Istruzione e disoccupazione: chi non è causa del suo mal non pianga se stesso

di coniarerivolta

tinderNon si fa mai in tempo ad indicare la Luna, che qualche editorialista de Il Sole 24 Ore si precipita a guardare il dito. Qui però non si tratta di stolti, ma di ben educati alfieri del liberismo proni e pronti a procurar sciagure ai diseredati. Il tema, nostro malgrado, è ben noto: l’atavico problema della disoccupazione che attanaglia l’economia italiana. La risposta della stampa padronale, con minime variazioni sul tema, è sempre la stessa: quella sbagliata.

Di recente Il Sole 24 Ore ha pubblicato l’ennesimo articolo in cui la colpa della disoccupazione giovanile ricadrebbe ancora una volta sui giovani stessi. Quale sarebbe la loro colpa, nello specifico? Avere scelto un percorso di studi non congruo alle richieste del mondo del lavoro. Ad un buon osservatore, potrebbe far già ridere così. Ma proviamo ad andare con ordine.

Qual è il paradigma che ispira l’autore del pezzo lo si capisce dalle prime righe: la domanda aggregata non ha alcuna importanza, nel determinare il livello d’occupazione.
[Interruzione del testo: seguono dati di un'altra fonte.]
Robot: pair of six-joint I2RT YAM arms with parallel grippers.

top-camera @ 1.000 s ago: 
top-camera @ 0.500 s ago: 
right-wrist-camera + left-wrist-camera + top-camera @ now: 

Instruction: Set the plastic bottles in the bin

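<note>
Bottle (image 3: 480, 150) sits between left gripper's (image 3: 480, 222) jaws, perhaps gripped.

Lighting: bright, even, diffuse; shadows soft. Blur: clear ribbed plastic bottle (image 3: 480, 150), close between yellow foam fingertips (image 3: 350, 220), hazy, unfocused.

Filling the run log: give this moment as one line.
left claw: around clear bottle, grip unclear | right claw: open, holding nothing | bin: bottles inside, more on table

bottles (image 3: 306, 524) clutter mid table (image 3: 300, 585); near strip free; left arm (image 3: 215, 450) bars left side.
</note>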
Detto altrimenti, secondo l’autore per le imprese non è rilevante quanta domanda di beni (e servizi) si trovino a dover fronteggiare, nel decidere quante persone assumere. Il problema vero, apparentemente, risiederebbe negli sbagli fatti dai ‘giovani’ al momento di scegliere quale scuola superiore frequentare o a quale facoltà iscriversi: abbiamo pochi studenti che frequentano i corsi di avviamento professionale e troppi che invece si accaniscono nelle inutili lauree umanistiche.

“L’Italia ha anche la più bassa percentuale di laureati in Europa”, afferma anche l’autore, e aggiunge: “questa scarsità però non si traduce in un vantaggio”. Pare di capire, quindi, che il problema sia che in pochi si iscrivono all’università e buona parte di quelli che lo fanno si iscrive alla facoltà sbagliata. Ad aggiungere la beffa al danno, tra i molti che invece all’università non ci vanno solamente pochi scelgono scuole utili, cioè quelle che idealmente dovrebbero trasformare lo studente in un precoce e spersonalizzato ingranaggio della catena produttiva.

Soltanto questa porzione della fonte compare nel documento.